#### Exercise goal
Down to the last line, print the material below verbatim.

[Provided material Boundary: Start]

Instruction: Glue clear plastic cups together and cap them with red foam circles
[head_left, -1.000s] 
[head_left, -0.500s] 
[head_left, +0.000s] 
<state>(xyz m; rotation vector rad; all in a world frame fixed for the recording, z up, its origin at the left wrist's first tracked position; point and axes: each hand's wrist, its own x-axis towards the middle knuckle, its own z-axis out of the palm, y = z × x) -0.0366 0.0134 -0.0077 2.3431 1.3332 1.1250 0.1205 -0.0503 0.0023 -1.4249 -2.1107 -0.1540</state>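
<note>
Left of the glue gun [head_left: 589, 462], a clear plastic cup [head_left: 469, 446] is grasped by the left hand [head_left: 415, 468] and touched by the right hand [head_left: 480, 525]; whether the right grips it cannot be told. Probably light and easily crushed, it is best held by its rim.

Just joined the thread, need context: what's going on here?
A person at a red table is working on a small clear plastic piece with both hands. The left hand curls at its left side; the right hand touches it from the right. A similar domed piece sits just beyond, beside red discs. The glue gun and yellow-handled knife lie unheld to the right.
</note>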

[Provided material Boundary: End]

#### Expected answer
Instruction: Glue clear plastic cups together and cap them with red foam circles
[head_left, -1.000s] 
[head_left, -0.500s] 
[head_left, +0.000s] 
<state>(xyz m; rotation vector rad; all in a world frame fixed for the recording, z up, its origin at the left wrist's first tracked position; point and axes: each hand's wrist, its own x-axis towards the middle knuckle, its own z-axis out of the palm, y = z × x) -0.0366 0.0134 -0.0077 2.3431 1.3332 1.1250 0.1205 -0.0503 0.0023 -1.4249 -2.1107 -0.1540</state>
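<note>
Left of the glue gun [head_left: 589, 462], a clear plastic cup [head_left: 469, 446] is grasped by the left hand [head_left: 415, 468] and touched by the right hand [head_left: 480, 525]; whether the right grips it cannot be told. Probably light and easily crushed, it is best held by its rim.

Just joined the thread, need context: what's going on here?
A person at a red table is working on a small clear plastic piece with both hands. The left hand curls at its left side; the right hand touches it from the right. A similar domed piece sits just beyond, beside red discs. The glue gun and yellow-handled knife lie unheld to the right.
</note>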

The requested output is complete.